● **Task requirements**: What lines below contain the string "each"? List them all.

# # # #

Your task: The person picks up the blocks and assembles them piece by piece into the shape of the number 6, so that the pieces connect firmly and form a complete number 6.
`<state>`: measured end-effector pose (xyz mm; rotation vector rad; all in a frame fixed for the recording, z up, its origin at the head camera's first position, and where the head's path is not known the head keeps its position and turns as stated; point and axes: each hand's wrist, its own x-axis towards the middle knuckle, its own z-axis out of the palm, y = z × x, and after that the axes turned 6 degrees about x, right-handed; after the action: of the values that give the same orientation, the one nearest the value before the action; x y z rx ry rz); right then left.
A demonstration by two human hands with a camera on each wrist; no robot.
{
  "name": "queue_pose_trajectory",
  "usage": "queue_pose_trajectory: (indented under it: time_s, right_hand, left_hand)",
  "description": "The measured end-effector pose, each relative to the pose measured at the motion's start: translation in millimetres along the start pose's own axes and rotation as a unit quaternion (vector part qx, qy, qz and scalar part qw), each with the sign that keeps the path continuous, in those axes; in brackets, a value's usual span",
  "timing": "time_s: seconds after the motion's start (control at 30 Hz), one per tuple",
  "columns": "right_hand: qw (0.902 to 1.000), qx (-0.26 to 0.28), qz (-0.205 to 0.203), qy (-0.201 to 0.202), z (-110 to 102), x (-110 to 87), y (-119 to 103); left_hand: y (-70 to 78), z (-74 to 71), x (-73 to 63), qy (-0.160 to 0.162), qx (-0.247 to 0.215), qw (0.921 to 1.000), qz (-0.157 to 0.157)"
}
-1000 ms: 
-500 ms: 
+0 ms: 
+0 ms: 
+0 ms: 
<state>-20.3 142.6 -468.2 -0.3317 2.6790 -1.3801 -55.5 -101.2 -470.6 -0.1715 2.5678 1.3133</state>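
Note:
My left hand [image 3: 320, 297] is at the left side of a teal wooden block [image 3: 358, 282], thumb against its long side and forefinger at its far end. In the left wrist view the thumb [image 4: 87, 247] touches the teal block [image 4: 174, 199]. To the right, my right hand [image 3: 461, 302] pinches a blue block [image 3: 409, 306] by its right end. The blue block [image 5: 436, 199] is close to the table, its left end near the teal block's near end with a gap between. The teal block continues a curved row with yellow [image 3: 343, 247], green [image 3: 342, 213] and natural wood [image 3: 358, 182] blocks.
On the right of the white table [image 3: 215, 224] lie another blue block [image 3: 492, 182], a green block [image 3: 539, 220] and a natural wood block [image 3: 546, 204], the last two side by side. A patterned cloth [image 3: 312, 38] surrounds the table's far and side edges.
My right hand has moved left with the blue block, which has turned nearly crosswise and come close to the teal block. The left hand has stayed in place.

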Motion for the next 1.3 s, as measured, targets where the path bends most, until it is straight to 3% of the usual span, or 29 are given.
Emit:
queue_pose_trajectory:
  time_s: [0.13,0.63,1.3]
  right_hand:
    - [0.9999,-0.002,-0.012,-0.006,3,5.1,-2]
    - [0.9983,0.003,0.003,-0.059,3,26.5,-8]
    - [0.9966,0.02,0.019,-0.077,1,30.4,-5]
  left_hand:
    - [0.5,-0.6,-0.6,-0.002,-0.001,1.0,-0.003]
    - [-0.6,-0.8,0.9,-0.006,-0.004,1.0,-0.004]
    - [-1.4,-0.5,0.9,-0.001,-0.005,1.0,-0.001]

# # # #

● **Written response**:
`<state>`: measured end-effector pose (xyz mm; rotation vector rad; all in a frame fixed for the recording, z up, its origin at the head camera's first position, and where the head's path is not known the head keeps its position and turns as stated; point and axes: each hand's wrist, its own x-axis towards the middle knuckle, its own z-axis out of the palm, y = z × x, and after that the axes turned 6 degrees about x, right-handed; after the action: of the values that give the same orientation, the one nearest the value before the action; x y z rx ry rz); right then left.
A demonstration by two human hands with a camera on each wrist; no robot.
  "description": "The measured end-effector pose, each relative to the pose measured at the motion's start: translation in millimetres along the start pose's own axes and rotation as a unit quaternion (vector part qx, qy, qz and scalar part qw), each with the sign that keeps the path continuous, in those axes; in brackets, a value's usual span",

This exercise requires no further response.